** Exercise materials follows **

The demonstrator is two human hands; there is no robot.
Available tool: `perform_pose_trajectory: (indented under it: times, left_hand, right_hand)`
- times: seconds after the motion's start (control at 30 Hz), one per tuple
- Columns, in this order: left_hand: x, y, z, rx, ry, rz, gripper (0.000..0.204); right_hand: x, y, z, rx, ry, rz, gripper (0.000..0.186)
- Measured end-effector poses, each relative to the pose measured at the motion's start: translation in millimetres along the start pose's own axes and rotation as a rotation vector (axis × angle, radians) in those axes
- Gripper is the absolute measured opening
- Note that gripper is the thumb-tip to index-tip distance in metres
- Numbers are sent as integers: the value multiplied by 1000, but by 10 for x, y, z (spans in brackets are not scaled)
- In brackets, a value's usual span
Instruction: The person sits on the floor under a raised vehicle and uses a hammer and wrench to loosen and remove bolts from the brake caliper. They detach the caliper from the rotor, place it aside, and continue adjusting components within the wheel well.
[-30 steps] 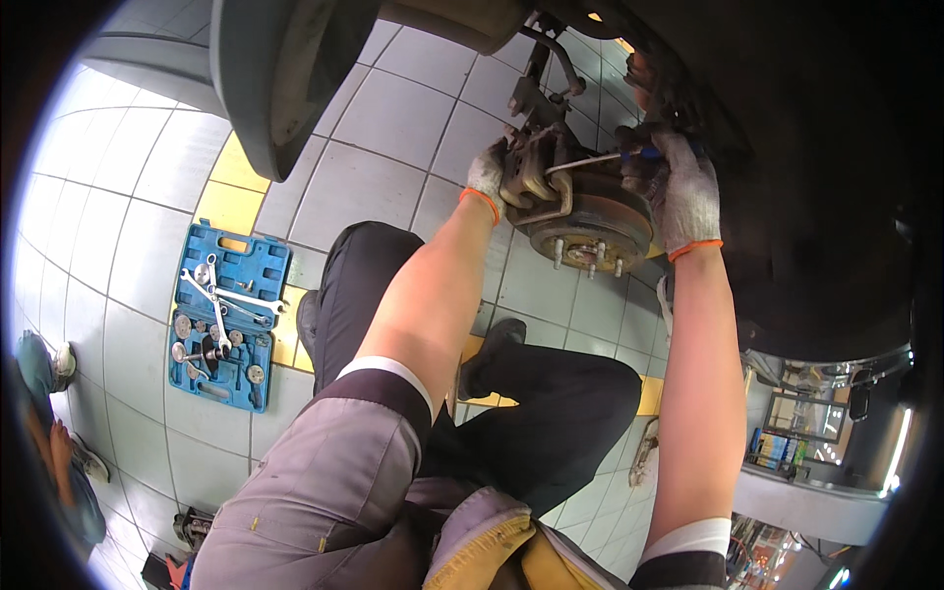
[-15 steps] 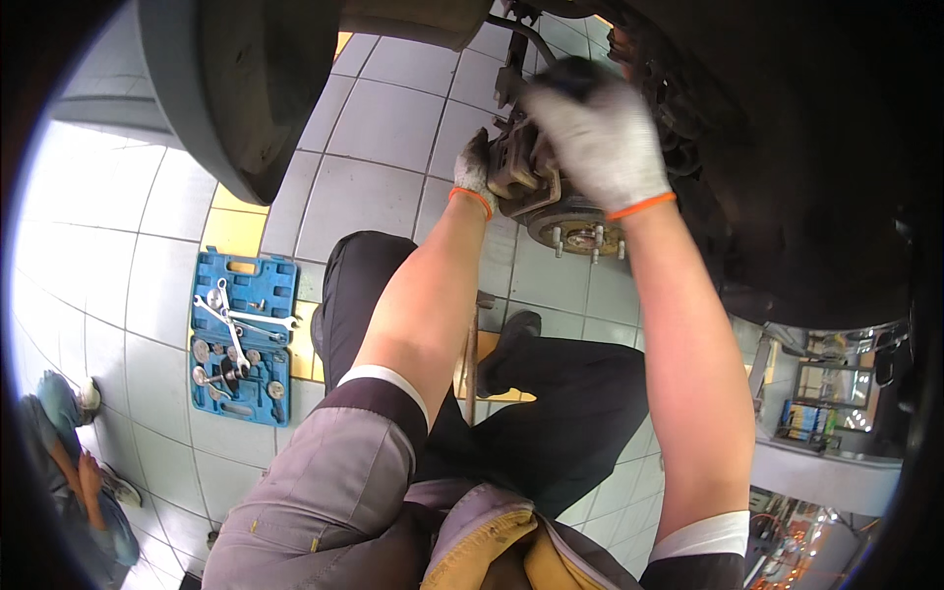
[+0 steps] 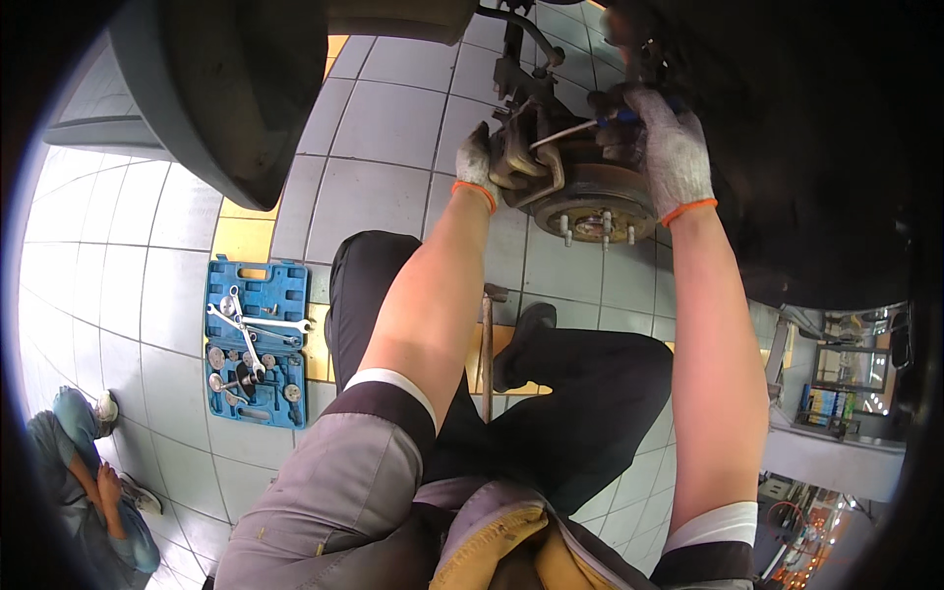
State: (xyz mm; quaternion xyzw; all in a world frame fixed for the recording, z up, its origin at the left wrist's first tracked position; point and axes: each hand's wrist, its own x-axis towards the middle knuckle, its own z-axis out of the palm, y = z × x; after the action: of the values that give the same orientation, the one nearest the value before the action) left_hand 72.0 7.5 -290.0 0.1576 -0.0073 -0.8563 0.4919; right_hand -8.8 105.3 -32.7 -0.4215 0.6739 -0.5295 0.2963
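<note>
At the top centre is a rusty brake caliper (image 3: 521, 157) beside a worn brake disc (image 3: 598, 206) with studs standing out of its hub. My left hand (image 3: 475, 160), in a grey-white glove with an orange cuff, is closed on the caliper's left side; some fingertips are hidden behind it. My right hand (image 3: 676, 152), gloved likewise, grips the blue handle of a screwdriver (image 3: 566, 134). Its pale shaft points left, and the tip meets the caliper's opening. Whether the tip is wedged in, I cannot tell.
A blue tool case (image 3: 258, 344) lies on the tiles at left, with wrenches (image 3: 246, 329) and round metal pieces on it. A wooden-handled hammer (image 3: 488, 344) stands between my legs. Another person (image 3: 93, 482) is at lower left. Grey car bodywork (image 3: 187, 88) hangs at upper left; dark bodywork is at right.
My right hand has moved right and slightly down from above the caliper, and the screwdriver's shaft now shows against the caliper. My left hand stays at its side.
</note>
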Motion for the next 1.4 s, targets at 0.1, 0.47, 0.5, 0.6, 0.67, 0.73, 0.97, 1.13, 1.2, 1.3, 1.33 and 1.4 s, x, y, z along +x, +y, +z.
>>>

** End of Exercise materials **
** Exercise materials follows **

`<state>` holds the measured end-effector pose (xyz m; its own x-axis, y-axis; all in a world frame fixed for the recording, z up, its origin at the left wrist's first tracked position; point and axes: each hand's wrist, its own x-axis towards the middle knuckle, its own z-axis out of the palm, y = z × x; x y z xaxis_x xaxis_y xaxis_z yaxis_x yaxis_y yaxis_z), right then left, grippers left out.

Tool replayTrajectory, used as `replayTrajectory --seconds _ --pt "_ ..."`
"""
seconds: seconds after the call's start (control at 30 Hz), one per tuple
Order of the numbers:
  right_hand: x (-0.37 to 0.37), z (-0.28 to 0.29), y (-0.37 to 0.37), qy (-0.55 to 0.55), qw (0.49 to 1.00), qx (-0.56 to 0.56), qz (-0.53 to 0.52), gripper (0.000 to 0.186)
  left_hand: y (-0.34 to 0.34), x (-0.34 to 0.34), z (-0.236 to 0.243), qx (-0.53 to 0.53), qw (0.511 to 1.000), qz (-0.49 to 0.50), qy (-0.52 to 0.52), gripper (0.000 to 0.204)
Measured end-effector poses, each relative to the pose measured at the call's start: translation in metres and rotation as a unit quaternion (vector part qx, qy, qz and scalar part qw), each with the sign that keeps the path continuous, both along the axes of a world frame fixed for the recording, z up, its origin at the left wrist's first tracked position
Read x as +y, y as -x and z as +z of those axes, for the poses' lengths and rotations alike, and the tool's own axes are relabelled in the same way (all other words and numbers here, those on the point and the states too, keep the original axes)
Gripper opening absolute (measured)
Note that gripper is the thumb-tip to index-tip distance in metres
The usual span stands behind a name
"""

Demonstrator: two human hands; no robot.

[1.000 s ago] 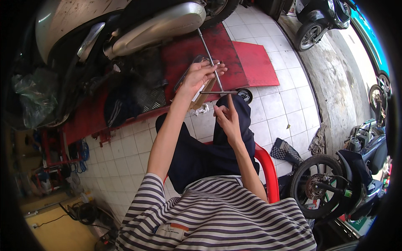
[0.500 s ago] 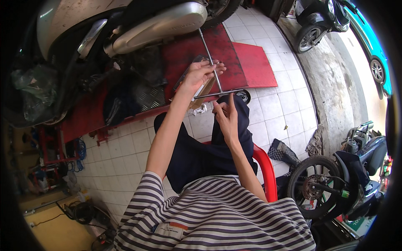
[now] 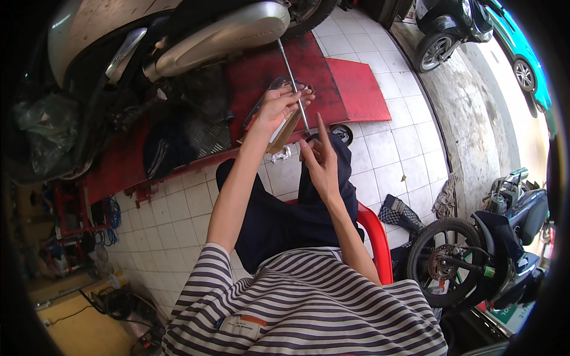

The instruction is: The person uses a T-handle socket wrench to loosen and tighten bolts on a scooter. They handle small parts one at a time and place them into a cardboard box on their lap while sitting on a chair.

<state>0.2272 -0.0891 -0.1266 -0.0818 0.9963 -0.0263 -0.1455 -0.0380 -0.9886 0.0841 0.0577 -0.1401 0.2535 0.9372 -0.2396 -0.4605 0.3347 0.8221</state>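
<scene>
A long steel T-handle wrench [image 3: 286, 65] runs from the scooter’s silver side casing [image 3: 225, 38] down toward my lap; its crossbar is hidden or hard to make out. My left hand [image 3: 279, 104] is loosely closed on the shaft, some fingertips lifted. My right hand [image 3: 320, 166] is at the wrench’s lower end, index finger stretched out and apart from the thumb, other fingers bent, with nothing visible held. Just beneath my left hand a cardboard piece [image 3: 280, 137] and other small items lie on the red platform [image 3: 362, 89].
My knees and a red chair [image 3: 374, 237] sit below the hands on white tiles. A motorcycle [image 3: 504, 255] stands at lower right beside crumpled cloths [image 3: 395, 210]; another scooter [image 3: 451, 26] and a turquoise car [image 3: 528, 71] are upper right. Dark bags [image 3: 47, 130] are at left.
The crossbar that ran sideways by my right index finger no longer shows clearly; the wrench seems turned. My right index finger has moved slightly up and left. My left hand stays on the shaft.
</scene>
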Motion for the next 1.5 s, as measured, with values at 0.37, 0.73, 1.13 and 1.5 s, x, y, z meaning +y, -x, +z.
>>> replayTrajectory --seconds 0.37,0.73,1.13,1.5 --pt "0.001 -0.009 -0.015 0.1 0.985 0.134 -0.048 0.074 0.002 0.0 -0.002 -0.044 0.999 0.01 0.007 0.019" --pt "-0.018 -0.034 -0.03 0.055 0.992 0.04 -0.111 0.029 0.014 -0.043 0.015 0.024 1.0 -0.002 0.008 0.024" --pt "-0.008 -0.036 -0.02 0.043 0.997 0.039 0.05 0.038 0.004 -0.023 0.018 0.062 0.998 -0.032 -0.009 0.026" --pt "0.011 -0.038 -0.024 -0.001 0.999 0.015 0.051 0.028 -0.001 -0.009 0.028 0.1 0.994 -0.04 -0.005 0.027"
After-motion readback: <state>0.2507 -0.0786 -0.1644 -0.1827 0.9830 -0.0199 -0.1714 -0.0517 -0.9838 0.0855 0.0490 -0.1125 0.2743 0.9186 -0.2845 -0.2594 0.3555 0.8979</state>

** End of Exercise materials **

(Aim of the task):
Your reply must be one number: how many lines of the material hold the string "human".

(Problem solution):
2